Views From The Leaf

The Summit Releaf Blog

Challenging Cannabis' Schedule I Status

January 18, 2021

Gavel - American Flag

Recent legal and administrative efforts to amend marijuana’s scheduling under federal law have been unsuccessful. In July 2011, the Obama Administration rebuffed an eight-year old administrative inquiry seeking to reassess cannabis’ Schedule I status, opining: “[T]here are no adequate and well-controlled studies proving (marijuana’s) efficacy; the drug is not accepted by qualified experts. … At this time, the known risks of marijuana use have not been shown to be outweighed by specific benefits in well-controlled clinical trials that scientifically evaluate safety and efficacy.”

More recently, in April 2015, a federal judge upheld the constitutionality of cannabis’ Schedule I classification in a case argued by members of the NORML Legal Committee. NORML’s suit called for cannabis to be removed from the CSA so that states could regulate marijuana policy free from undue federal interference. Following one week of evidentiary hearings, the judge ruled that the federal law ought to remain in place as long as there remains any dispute among experts as to cannabis’ safety and efficacy.

Most recently, in 2016, the US Drug Enforcement Administration rejected a pair of administrative petitions that sought to initiate rulemaking proceedings to reschedule marijuana under federal law. The agency opined, “[T]here is no substantial evidence that marijuana should be removed from Schedule I.” To the contrary, there exists ample scientific and empirical evidence to rebut the federal government’s contention. Despite the nearly century-long prohibition of the plant, cannabis is nonetheless one of the most investigated therapeutically active substances in history. To date, there are more than 26,000 published studies or reviews in the scientific literature referencing the cannabis plant and its cannabinoids, according to a keyword search on the search engine PubMed Central, the US government repository for peer-reviewed scientific research, with over 1,000 new studies published annually. While much of the renewed interest in cannabinoid therapeutics is a result of the discovery of the endocannabinoid regulatory system (which is described in detail later in this publication), much of this increased attention is also due to the growing body of testimonials from medical cannabis patients and their physicians, as well as from state-level changes to the plant’s legal status.
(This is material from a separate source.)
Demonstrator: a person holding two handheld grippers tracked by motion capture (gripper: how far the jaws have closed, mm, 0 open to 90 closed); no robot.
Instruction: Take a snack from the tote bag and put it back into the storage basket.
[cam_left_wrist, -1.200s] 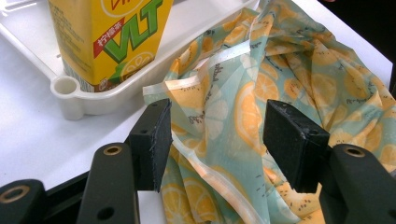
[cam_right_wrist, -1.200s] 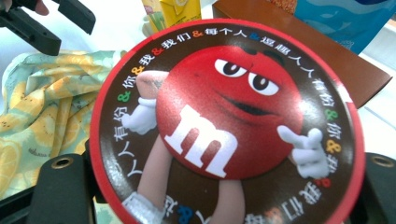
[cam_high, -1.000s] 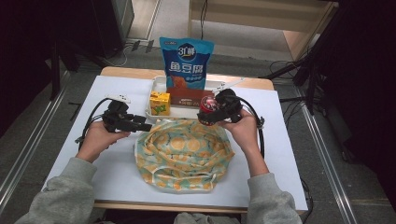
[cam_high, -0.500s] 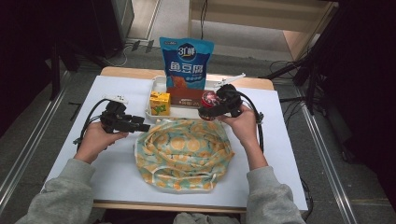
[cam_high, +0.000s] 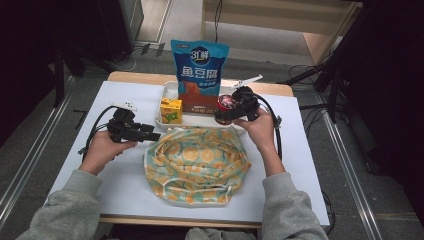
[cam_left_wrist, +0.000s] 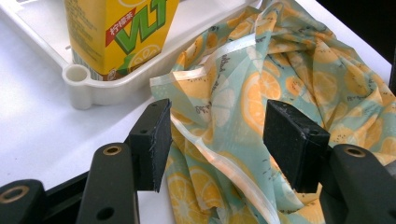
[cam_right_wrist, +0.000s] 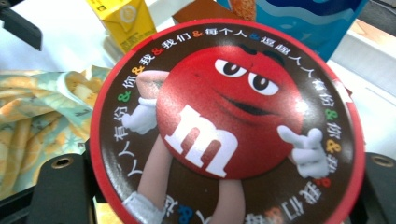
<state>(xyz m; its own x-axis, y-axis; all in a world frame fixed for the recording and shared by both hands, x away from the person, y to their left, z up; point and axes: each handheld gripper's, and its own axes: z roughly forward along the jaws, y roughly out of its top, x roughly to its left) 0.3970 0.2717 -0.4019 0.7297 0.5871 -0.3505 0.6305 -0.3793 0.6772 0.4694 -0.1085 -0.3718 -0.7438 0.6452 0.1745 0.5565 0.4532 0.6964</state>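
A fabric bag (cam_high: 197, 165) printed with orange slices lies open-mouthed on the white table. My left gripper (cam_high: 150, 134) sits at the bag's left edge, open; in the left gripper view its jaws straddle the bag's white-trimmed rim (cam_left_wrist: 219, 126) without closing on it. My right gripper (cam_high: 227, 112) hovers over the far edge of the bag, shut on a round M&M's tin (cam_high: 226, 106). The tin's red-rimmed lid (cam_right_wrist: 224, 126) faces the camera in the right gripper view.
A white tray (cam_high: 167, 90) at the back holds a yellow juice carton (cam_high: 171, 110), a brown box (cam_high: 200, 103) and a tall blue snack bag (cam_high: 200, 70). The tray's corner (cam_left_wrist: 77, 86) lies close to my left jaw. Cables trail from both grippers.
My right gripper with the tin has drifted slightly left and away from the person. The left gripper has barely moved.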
The scientific conclusions of the majority of modern research directly conflicts with the federal government’s stance that cannabis is a highly dangerous substance worthy of absolute criminalization. For example, a summary of FDA-approved randomized clinical trials evaluating the safety and efficacy of whole-plant cannabis in various patient populations finds: “Evidence is accumulating that cannabinoids may be useful medicine for certain indications. … The classification of marijuana as a Schedule I drug as well as the continuing controversy as to whether or not cannabis is of medical value are obstacles to medical progress in this area. Based on evidence currently available the Schedule I classification is not tenable; it is not accurate that cannabis has no medical value, or that information on safety is lacking.”

To date, over 140 gold-standard clinical trials exist examining the safety and efficacy of cannabis or individual cannabinoids in some 8,000 patients. By contrast, many FDA-approved drugs are subject to far fewer clinical trials involving far fewer subjects prior to market approval. In fact, according to a 2014 review paper published in the Journal of the American Medical Association, the median number of pivotal trials performed prior to FDA drug approval is two, and over one-third of newly approved pharmaceuticals are brought to market on the basis of only a single pivotal trial.

The following information is presented for educational purposes only. Summit Releaf distributes this information to provide an understanding of the potential benefits of medical marijuana for patients living with one of the approved Ohio Medical Marijuana Control Program qualifying conditions for an Ohio marijuana card. Links to third party websites do not constitute an endorsement of these organizations by Summit Releaf and none should be inferred.